Originally created by Kurt Lewin in the 1940s, Force Field Analysis is a simple yet powerful decision-making tool that can help businesses look at the bigger picture, by analysing all the forces impacting on a change to make better-informed decisions about their future strategy.
It works by helping you to understand the relative pros and cons that will affect your decision on whether to move forward with a particular idea or project and, if you do, what actions you should take as a result of that decision.
You start by listing all of the factors (forces) for and against your decision or change. You then allocate a weighting score against each factor based on its influence. At the end you add up the scores for and against the change to get an understanding of how easy or difficult it will be to achieve.
Once you have a better understanding of the forces affecting your decision, you can use your analysis for two purposes:
- To decide whether or not to go ahead with the change
- To increase your chance of success by strengthening the forces supporting the change as well as manage or mitigate the forces against the change.
To carry out Force Field Analysis, do the following:
- Get a sheet of blank paper or a flip chart
- Draw a line down the middle of the page and at the top put a brief description of the change you are proposing
- List the positive forces that would drive the project forward on the left-hand side and the restraining forces against the project moving forward in a column on the right-hand side.

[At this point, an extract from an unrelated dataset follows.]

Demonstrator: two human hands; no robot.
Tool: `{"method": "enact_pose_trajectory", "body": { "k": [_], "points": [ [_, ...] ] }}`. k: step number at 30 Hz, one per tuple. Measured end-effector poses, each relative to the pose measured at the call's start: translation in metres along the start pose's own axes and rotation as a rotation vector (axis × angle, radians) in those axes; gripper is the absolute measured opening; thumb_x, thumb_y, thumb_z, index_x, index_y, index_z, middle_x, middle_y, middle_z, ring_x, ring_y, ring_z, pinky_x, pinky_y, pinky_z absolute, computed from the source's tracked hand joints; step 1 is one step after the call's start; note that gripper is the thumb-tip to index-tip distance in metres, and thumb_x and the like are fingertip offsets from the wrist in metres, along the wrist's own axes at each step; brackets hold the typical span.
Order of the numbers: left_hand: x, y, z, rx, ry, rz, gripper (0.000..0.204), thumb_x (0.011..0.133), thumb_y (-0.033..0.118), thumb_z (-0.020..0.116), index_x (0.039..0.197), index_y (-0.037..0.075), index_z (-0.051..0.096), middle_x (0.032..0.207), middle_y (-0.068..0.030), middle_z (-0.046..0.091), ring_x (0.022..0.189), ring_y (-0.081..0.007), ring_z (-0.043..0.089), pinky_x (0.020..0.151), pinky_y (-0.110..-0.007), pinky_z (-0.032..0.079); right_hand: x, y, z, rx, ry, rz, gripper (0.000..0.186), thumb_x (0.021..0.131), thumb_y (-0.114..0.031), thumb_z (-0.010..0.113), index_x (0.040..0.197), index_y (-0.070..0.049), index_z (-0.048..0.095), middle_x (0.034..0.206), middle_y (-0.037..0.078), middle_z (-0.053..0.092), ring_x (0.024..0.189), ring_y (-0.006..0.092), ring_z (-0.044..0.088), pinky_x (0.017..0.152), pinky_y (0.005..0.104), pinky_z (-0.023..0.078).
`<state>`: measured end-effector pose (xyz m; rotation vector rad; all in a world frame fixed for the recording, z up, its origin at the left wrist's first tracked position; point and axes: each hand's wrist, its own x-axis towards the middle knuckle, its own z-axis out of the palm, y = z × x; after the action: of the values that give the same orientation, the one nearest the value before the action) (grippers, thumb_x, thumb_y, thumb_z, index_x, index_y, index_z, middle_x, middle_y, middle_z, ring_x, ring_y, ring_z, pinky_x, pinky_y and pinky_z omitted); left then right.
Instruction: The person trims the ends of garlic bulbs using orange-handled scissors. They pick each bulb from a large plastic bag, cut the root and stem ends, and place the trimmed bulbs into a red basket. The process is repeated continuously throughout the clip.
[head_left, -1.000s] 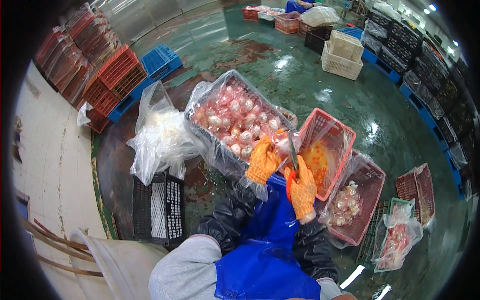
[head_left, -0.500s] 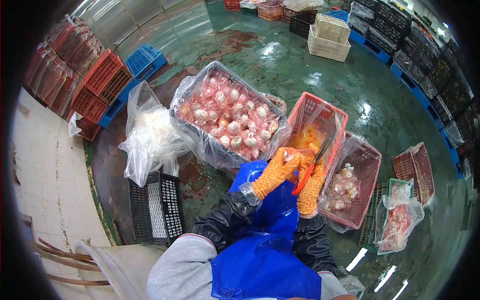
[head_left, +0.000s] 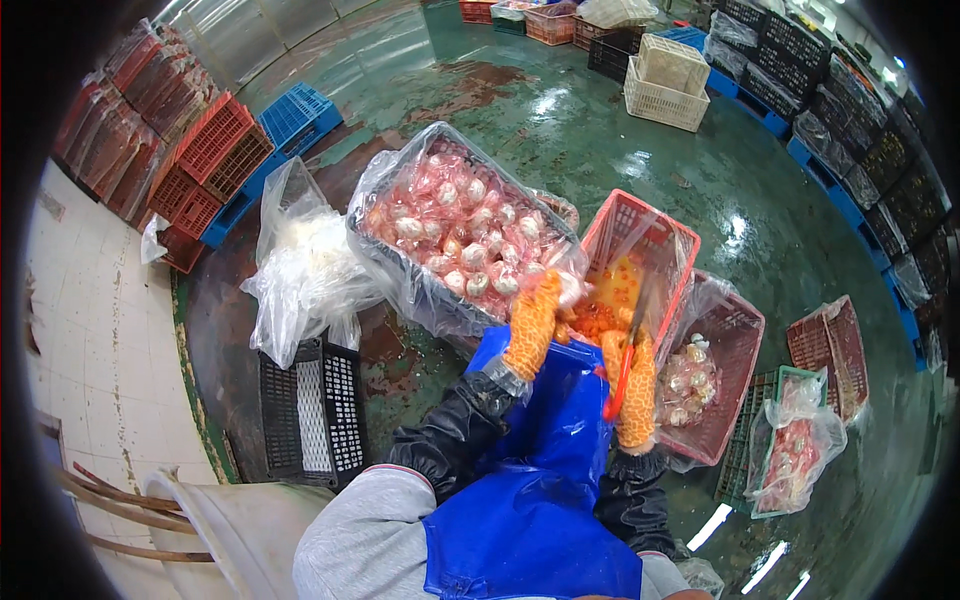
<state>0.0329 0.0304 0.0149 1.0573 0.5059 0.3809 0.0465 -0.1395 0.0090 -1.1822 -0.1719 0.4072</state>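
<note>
My left hand (head_left: 535,325), in an orange patterned glove, is at the near right corner of a dark crate (head_left: 385,265) lined with clear film. Its fingers close on a wrapped egg (head_left: 568,289), white in clear film. Many pinkish, film-wrapped eggs (head_left: 470,230) fill that crate. My right hand (head_left: 636,395), gloved alike, holds scissors (head_left: 621,380) with red handles, their blades pointing up and away. Both hands are at the near end of a red crate (head_left: 672,235), where orange yolks (head_left: 606,300) lie in yellow liquid. A blue apron (head_left: 545,400) drapes between my arms.
To the right, a dark red crate (head_left: 740,345) holds more wrapped pieces; beyond it stands a film-draped green crate (head_left: 765,430). At left are a plastic bag of white scraps (head_left: 310,265) and a black crate (head_left: 285,415). Stacked crates (head_left: 860,150) line the wet floor (head_left: 560,150).
My left hand has moved away from the right one, up and left toward the dark crate's corner. My right hand, with the scissors, has shifted slightly right and down.
</note>
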Motion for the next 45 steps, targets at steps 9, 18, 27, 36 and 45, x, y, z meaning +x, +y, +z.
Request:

As you do this, consider the different elements that might affect the outcome of the project:
- What costs might be involved?
- What are the business benefits of the change?
- What other risks might be involved?
- How easy will it be to make the change?
- Would you have the support of your team?
- Do you have the skills and resources required?
Imagine you are an NHS practice and you are considering the move to becoming a fully private practice. Your Force Filed Analysis might look a bit like the above (this list is not exhaustive, but gives you an idea).
The scores in this example are slightly in favour of going ahead with the transition, but there are lots of barriers to reduce for you to feel more confident that the move will be a successful one. So the question is, are there any actions you can take to address or mitigate the con forces before you make a final decision?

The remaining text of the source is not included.